DIRECTIONS ->
Nothing should be dropped or changed: copy every line of the listing.

━━ PROVIDED MATERIAL

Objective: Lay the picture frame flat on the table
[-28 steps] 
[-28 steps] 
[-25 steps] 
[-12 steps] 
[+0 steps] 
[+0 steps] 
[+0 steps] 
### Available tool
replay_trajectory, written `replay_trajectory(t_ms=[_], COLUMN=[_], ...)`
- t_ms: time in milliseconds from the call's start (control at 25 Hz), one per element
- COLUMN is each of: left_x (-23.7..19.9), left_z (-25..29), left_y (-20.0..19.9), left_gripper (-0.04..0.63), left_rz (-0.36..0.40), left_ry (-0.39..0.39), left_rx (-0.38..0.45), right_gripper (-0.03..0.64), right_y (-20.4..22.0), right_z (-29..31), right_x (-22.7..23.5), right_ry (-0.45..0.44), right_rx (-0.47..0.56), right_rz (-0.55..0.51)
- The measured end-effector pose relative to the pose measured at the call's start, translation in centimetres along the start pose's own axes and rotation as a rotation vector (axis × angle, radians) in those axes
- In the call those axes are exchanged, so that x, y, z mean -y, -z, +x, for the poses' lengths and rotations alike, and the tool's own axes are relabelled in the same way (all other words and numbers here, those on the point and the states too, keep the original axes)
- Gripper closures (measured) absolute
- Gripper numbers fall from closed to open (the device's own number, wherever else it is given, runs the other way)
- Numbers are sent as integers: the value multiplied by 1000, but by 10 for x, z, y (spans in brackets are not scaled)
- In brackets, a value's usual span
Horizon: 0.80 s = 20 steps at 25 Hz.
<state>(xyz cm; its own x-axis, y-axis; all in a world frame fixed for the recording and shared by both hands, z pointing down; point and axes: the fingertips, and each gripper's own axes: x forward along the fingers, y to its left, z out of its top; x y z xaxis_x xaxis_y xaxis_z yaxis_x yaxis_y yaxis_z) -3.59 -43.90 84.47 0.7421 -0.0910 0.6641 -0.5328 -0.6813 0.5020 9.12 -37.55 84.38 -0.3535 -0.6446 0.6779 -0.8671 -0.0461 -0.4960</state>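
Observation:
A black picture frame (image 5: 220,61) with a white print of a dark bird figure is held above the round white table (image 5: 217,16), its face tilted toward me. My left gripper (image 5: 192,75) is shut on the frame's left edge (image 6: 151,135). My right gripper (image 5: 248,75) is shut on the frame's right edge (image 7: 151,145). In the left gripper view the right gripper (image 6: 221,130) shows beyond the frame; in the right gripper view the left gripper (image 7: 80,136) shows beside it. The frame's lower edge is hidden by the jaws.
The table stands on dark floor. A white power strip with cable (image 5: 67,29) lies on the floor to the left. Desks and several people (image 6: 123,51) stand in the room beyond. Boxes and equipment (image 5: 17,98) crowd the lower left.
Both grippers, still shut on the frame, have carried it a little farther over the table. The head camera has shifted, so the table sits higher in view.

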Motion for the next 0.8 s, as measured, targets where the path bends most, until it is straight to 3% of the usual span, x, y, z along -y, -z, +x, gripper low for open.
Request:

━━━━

RESPONSE TO THE EXERCISE ->
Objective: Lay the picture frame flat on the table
[-28 steps] 
[-28 steps] 
[-25 steps] 
[-12 steps] 
[+0 steps] 
[+0 steps] 
[+0 steps] 
### Available tool
replay_trajectory, written `replay_trajectory(t_ms=[_], COLUMN=[_], ...)`
- t_ms: time in milliseconds from the call's start (control at 25 Hz), one per element
- COLUMN is each of: left_x (-23.7..19.9), left_z (-25..29), left_y (-20.0..19.9), left_gripper (-0.04..0.63), left_rz (-0.36..0.40), left_ry (-0.39..0.39), left_rx (-0.38..0.45), right_gripper (-0.03..0.64), right_y (-20.4..22.0), right_z (-29..31), right_x (-22.7..23.5), right_ry (-0.45..0.44), right_rx (-0.47..0.56), right_rz (-0.55..0.51)
- The measured end-effector pose relative to the pose measured at the call's start, translation in centimetres along the start pose's own axes and rotation as a rotation vector (axis × angle, radians) in those axes
- In the call those axes are exchanged, so that x, y, z mean -y, -z, +x, for the poses' lengths and rotations alike, and the tool's own axes are relabelled in the same way (all other words and numbers here, those on the point and the states too, keep the original axes)
- Gripper closures (measured) absolute
- Gripper numbers fall from closed to open (the device's own number, wherever else it is given, runs the other way)
- Numbers are sent as integers: the value multiplied by 1000, but by 10 for x, z, y (spans in brackets are not scaled)
- In brackets, a value's usual span
Horizon: 0.80 s = 20 steps at 25 Hz.
<state>(xyz cm; its own x-axis, y-axis; all in a world frame fixed for the recording and shared by both hands, z pointing down; point and axes: the fingertips, and each gripper's own axes: x forward along the fingers, y to its left, z out of its top; x y z xaxis_x xaxis_y xaxis_z yaxis_x yaxis_y yaxis_z) -3.59 -43.90 84.47 0.7421 -0.0910 0.6641 -0.5328 -0.6813 0.5020 9.12 -37.55 84.38 -0.3535 -0.6446 0.6779 -0.8671 -0.0461 -0.4960</state>
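Observation:
A black picture frame (image 5: 220,61) with a white print of a dark bird figure is held above the round white table (image 5: 217,16), its face tilted toward me. My left gripper (image 5: 192,75) is shut on the frame's left edge (image 6: 151,135). My right gripper (image 5: 248,75) is shut on the frame's right edge (image 7: 151,145). In the left gripper view the right gripper (image 6: 221,130) shows beyond the frame; in the right gripper view the left gripper (image 7: 80,136) shows beside it. The frame's lower edge is hidden by the jaws.
The table stands on dark floor. A white power strip with cable (image 5: 67,29) lies on the floor to the left. Desks and several people (image 6: 123,51) stand in the room beyond. Boxes and equipment (image 5: 17,98) crowd the lower left.
Both grippers, still shut on the frame, have carried it a little farther over the table. The head camera has shifted, so the table sits higher in view.
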
Motion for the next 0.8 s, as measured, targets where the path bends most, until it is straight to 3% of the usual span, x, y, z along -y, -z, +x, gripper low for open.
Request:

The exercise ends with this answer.